In the second intervention in my blog I intend to talk a bit about my work. oshhhh...boring...
Since my last post my work has been progressing smoothly, in this phase I´m looking only to the load model that loads a wind turbine and its support structures (external variables like the wind, waves...etc) and how to treat it statistically. Recently I have been analyzing offshore data that was collected in Ireland over the last 12 years (a courtesy of Met-Éireann).
Now! Engineering things like offshore wind turbines are built with the expectation of a long, prosperous and peaceful live. If that does not happen, as an engineer prepare to wake up with some investors in front of your door in their classical "stressed" style but instead of holding black cases, holding axes, knives, guns and well... one or another with a flamethrower...
So, how can we guarantee that nothing is going wrong and we have a long life in our turbine?
The first step is guaranteeing that we know what is going to load the turbine very well.
But, in time gaps of 10, 20, 30 years?
Can you imagine if every time we wanted to address a certain site we needed to measure 10, 20 or 30 years of data to accurately characterize the long term behavior of any physical phenomena?
For some purposes we might do it but, on a daily basis, no way!, in the crazy world we live there's no time for that! We really need something that makes the process much faster.
Usually field data are limited. We measure it but like, we cannot be doing it during 30 years the wind prior to any further step....
So, usually the trick is fitting, and applying known statistical distributions to describe uncertain long term phenomena.
In easy words, you do your best with all the data that you have to find a graphical representation like a curve, or surface, that better goes trough all your data. This way, you can know more or less what is happening between those points without needing to detect every possible occurrence in 30 years.
Obviously the less data we have the harder is to have a good representation of the reality, and even harder when we are looking for rare events like extreme events that are in the small tails of the distributions. And if there is some joint dependence, even harder! For approximating these tails, several techniques and distributions are used as, block maxima, peak over threshold or distributions like the Weibull, Gumbell, or other.
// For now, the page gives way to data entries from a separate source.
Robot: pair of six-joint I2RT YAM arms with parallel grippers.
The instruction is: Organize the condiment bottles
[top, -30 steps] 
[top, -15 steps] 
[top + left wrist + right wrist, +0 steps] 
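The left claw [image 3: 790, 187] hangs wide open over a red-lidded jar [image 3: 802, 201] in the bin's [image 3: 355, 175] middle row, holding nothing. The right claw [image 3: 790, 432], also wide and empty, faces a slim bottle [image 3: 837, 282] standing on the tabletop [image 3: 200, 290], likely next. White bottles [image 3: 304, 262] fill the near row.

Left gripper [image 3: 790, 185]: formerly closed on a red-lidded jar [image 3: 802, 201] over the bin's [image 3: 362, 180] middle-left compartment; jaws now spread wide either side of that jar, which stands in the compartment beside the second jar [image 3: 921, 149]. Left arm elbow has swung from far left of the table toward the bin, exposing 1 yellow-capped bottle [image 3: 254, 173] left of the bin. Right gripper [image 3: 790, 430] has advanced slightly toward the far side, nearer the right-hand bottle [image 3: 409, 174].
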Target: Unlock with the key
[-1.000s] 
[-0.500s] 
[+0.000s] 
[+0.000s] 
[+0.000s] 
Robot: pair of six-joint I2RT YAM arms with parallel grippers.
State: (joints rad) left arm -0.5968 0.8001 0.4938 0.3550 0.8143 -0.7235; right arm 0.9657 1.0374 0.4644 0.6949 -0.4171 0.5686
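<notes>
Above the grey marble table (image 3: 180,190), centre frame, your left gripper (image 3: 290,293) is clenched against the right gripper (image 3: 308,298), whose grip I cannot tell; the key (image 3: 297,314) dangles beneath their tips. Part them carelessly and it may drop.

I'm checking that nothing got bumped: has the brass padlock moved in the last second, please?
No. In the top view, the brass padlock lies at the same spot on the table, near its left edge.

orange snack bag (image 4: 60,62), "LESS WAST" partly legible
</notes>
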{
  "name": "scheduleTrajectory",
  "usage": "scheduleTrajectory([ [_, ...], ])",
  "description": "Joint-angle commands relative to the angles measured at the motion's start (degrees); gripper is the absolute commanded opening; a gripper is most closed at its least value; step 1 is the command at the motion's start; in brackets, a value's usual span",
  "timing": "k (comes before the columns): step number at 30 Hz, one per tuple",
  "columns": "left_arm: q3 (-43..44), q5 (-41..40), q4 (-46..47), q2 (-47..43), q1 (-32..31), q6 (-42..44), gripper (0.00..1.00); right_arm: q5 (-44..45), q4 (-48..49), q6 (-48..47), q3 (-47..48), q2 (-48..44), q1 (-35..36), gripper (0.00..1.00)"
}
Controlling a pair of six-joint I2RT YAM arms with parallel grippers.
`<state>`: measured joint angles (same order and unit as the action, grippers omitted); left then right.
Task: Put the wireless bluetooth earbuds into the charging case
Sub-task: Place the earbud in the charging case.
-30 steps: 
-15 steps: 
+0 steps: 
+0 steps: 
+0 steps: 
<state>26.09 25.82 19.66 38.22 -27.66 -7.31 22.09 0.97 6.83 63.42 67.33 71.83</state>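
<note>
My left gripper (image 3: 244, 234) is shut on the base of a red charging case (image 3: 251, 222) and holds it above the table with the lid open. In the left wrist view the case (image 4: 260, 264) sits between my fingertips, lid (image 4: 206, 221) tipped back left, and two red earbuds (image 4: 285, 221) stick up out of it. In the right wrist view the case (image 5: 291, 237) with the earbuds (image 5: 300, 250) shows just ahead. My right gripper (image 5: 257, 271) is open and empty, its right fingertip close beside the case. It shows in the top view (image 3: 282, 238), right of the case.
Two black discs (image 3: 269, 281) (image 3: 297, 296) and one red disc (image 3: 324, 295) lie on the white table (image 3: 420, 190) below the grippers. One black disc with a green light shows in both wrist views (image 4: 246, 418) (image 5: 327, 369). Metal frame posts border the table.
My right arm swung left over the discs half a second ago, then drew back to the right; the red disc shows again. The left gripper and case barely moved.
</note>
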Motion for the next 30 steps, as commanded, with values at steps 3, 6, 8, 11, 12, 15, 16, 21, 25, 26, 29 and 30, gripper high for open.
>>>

The challenge for the following months is then, diving into this "swamp" of already existing ideas of extreme statistics and come out with a needle from it (or the more mainstream "a needle in the haystack"... which looks easy if we think in a swamp)
Hard, hein? ...but, don´t worry I already have the life-jacket dressed and a rope tied to a tree so that I don't drown myself! I'm kinda of good swimmer too
Already a long post! Bigmouth strikes again..
Next time I'll come with a more light approach to the theme Offshore Wind Turbines. I don't want anyone to have an overdose of boredom while coming here...
So I´ll leave the second part that I was thinking on publishing today to the next weeks, the discussion will be one of the most hot topics of the engineering fashion world: Are Wind Turbines in the landscape cool or not? (I'm not a civil engineer, but I already know that architects are saying nooo)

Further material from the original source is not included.